1960 children's novel by Enid Blyton

Five on Finniston Farm is the eighteenth novel in the Famous Five series by Enid Blyton. It was first published in 1960.

==Plot==

The Famous Five spend their summer holidays at Finniston Farm as paying guests. Upon arrival, they are greeted by the pleasant Mrs Philpot and her identical twins, Henry and Harriet. The twins seem to take an instant dislike to the Five, who also meet two fellow paying guests: an American Mr Henning and his son, Junior. Mr Henning plans to buy antique pieces from the farm and sell them in America. Mr and Mrs Philpot agree to sell their farm treasures as they need the money. However the family's hot-tempered Great Granddad feels the antiques should remain in England.
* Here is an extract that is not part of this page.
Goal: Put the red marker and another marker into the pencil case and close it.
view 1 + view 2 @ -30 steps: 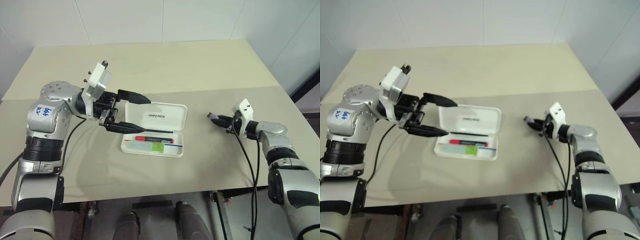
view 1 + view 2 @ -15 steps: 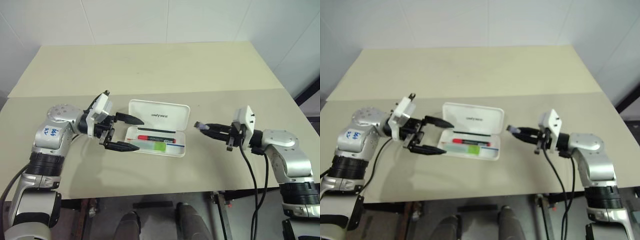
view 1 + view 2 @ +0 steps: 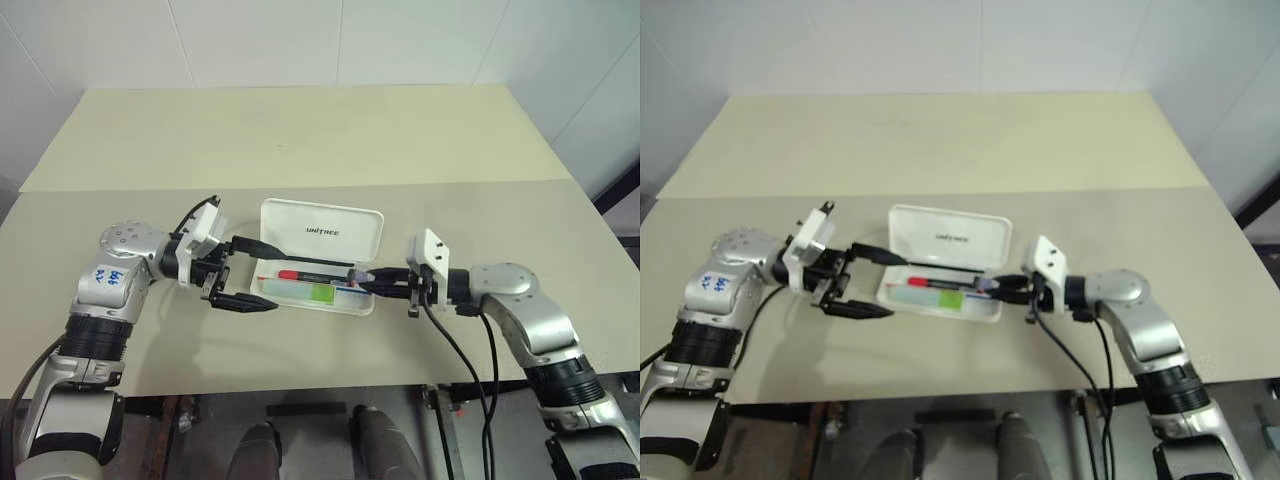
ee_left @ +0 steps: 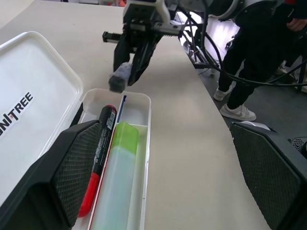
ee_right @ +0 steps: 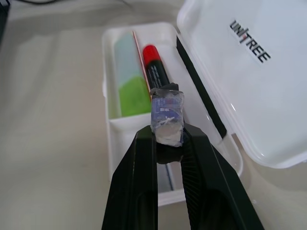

Mr Henning and Junior prove themselves a nuisance to the household by rudely ordering around Mrs Philpot. Sympathetic to her, the Five offer to help with farm chores. When Junior demands breakfast in bed, George teaches him a lesson, making him agree to be more pleasant. This wins the hearts of the twins and they make friends with the Five.

Anne and George visit a nearby antique shop, owned by a Mr Finniston, who tells them about a secret passage from Finniston Castle to an old chapel and cellars where royal treasure might be hidden. The girls excitedly reveal the news to the boys and the twins. Together, they plan to hunt for the cellars on the farm. They come across the castle's kitchen midden and realize they are close to finding the treasure.

Junior spies on them and goes to break the news to his father and his father's friend, Mr Durleston, who decide to excavate the castle site, find the fortune and sell the antique treasure in America. Mr and Mrs Philpot consent to the excavation, much to the dismay of the children. The children dig around the site, hoping to beat the men in finding the treasure. Initially they are unsuccessful but the twins' dog, Snippet and their jackdaw, Nosey lead them to a burrow, beneath which the secret passage stretches out.

The children discover the cellars and the treasure including old daggers, sword and gold, which are worth a fortune; only to become trapped inside the tunnel when the entrance caves in. They take another way and reach a trapdoor under the old chapel, which is now used as a storehouse. The farmhands Bill and Jamie hear their shouts and let them out. The children get back to the farm and tell their exciting story to the astonished adults. The next day, Mr Henning and Mr Durleston try to trick the Philpots into believing the site has no treasure and offer them a meagre amount. However, Mr Philpot, backed up by his granddad and Mr (William) Finniston, declines the offer, making it clear they will excavate the site themselves and no longer want the Americans to stay. The adventure ends with Julian, Dick, Anne and George along with Timmy planning to stay at the farm to observe the excavation of the treasure.